**Task**
Once you find the line with "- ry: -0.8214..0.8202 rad" in the entries below, return exactly every line from it through the line with "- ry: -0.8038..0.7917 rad".

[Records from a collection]
────────────────────

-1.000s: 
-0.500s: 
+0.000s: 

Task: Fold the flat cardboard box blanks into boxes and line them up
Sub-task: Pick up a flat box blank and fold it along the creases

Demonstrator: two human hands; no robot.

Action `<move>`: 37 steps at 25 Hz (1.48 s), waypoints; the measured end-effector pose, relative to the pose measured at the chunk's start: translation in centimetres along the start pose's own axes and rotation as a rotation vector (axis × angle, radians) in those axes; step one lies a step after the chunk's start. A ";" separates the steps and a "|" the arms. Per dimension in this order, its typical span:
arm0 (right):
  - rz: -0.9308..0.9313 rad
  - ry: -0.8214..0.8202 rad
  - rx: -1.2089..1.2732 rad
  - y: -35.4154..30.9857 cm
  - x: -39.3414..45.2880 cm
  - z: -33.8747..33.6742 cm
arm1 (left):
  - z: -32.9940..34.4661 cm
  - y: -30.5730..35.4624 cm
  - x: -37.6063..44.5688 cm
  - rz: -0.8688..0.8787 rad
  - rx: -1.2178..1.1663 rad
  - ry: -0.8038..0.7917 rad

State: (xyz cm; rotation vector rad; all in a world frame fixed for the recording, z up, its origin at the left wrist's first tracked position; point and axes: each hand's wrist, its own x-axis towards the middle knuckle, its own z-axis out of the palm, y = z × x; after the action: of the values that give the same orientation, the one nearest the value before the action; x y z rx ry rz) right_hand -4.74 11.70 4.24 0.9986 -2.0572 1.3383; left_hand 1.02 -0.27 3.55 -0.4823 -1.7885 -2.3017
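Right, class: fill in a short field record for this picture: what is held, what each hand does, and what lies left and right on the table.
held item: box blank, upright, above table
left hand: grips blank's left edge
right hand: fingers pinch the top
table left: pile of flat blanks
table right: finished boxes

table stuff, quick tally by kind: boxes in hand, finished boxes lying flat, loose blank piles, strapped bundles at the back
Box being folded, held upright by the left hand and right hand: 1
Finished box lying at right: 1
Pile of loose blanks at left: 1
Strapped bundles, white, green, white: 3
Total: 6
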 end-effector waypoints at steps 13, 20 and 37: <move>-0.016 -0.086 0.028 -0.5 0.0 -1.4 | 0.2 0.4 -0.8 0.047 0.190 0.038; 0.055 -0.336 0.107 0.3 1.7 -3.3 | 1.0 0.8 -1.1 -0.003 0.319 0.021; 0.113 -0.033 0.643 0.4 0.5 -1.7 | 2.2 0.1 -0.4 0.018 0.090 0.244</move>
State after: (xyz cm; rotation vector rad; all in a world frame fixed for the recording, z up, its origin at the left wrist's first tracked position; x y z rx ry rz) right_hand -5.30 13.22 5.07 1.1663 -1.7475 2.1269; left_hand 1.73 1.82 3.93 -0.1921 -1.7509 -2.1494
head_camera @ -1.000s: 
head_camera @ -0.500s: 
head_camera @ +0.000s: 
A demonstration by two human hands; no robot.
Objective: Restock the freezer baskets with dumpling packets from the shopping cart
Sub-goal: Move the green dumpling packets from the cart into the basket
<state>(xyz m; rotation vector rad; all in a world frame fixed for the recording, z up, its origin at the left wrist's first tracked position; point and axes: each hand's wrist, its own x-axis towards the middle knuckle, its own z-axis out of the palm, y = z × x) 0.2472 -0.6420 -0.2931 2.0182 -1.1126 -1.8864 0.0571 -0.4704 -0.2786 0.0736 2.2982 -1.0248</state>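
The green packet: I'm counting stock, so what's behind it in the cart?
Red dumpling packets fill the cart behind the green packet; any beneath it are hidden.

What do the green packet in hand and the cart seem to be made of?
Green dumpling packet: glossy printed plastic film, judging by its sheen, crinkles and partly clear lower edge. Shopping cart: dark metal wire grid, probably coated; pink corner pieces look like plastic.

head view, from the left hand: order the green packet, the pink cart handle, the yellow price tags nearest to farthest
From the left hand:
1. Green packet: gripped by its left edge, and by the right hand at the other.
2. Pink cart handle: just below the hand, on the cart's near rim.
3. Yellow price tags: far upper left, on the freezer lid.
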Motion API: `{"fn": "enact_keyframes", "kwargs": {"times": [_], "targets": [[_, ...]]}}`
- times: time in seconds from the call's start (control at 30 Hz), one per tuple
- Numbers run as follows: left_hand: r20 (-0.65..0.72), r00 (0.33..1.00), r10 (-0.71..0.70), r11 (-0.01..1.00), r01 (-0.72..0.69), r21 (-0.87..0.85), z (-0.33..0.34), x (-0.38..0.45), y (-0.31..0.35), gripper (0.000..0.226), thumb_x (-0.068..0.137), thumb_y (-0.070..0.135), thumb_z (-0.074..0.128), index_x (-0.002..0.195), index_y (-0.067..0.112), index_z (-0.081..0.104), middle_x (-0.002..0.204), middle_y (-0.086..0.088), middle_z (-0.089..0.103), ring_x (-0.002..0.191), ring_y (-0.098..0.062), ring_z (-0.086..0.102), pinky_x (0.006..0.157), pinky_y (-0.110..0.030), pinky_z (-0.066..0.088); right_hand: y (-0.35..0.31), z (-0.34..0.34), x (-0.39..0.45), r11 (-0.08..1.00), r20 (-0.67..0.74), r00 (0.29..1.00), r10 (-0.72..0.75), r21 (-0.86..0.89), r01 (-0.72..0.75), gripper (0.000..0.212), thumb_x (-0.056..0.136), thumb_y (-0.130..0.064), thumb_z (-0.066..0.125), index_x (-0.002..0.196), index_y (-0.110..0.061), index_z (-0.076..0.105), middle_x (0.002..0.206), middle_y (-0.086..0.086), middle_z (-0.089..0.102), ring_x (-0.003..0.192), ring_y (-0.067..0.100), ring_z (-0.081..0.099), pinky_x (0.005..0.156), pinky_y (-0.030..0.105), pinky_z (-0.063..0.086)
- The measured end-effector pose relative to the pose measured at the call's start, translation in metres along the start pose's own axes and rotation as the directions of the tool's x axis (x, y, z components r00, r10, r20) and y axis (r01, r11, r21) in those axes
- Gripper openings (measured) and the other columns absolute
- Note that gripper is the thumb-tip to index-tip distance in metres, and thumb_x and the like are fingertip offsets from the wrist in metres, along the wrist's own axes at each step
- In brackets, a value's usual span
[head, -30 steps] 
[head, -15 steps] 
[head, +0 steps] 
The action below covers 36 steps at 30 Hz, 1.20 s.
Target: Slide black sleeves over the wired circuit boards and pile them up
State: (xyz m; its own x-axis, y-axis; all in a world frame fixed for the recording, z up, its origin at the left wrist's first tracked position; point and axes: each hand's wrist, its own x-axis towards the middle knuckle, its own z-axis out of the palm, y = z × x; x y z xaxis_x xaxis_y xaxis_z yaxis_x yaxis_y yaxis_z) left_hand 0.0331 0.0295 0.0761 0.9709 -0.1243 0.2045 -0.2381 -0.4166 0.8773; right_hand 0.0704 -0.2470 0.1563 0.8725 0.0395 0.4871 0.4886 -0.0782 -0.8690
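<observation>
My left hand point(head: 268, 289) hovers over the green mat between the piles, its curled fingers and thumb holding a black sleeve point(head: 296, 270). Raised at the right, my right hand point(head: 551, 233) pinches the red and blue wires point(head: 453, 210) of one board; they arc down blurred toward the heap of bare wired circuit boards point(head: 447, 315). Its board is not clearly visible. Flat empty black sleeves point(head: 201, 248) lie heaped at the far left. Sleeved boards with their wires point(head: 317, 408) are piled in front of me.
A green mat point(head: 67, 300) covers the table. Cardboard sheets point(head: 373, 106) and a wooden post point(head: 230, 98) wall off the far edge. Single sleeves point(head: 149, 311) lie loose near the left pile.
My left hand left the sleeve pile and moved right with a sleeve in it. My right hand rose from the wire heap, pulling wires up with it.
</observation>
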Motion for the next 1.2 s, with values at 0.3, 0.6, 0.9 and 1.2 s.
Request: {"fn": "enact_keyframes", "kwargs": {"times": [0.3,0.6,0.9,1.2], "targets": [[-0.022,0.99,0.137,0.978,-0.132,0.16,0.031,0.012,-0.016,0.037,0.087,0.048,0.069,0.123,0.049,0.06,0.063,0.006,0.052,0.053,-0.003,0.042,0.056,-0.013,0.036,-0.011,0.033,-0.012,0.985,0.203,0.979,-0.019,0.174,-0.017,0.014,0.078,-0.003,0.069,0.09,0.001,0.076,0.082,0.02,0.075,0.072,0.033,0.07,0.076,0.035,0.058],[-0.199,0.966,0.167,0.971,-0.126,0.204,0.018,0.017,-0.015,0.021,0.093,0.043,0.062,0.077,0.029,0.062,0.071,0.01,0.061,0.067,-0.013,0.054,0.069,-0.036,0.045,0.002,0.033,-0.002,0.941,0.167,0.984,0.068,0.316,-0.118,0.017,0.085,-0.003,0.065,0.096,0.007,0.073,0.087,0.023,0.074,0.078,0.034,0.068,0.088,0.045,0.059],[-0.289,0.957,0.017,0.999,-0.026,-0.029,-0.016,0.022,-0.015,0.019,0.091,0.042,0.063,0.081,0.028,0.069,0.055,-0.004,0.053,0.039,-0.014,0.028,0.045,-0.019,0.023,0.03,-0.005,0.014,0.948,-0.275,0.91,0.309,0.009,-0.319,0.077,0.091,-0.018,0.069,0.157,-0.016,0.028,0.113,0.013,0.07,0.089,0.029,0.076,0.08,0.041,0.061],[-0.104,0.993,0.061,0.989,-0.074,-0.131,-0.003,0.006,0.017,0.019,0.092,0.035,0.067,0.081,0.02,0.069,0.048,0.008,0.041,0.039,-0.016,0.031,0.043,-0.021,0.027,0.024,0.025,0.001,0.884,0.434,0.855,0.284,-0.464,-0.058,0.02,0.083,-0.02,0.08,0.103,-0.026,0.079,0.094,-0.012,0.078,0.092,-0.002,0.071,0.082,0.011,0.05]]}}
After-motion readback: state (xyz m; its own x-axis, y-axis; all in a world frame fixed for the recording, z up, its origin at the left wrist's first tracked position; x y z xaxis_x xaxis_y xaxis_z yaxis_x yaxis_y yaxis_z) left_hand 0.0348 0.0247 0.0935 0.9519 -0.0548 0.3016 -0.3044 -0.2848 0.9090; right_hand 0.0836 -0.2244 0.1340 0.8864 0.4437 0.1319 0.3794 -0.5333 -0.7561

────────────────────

**Completed task**
  - ry: -0.8214..0.8202 rad
  - rx: -1.2089..1.2732 rad
  - y: -35.4154..30.9857 cm
  - x: -39.3414..45.2880 cm
  - z: -33.8747..33.6742 cm
arm1 (left):
  - z: -32.9940..34.4661 cm
  - y: -30.5730..35.4624 cm
  - x: -37.6063..44.5688 cm
  - rz: -0.8688..0.8787 rad
  - rx: -1.2178..1.1663 rad
  - ry: -0.8038..0.7917 rad

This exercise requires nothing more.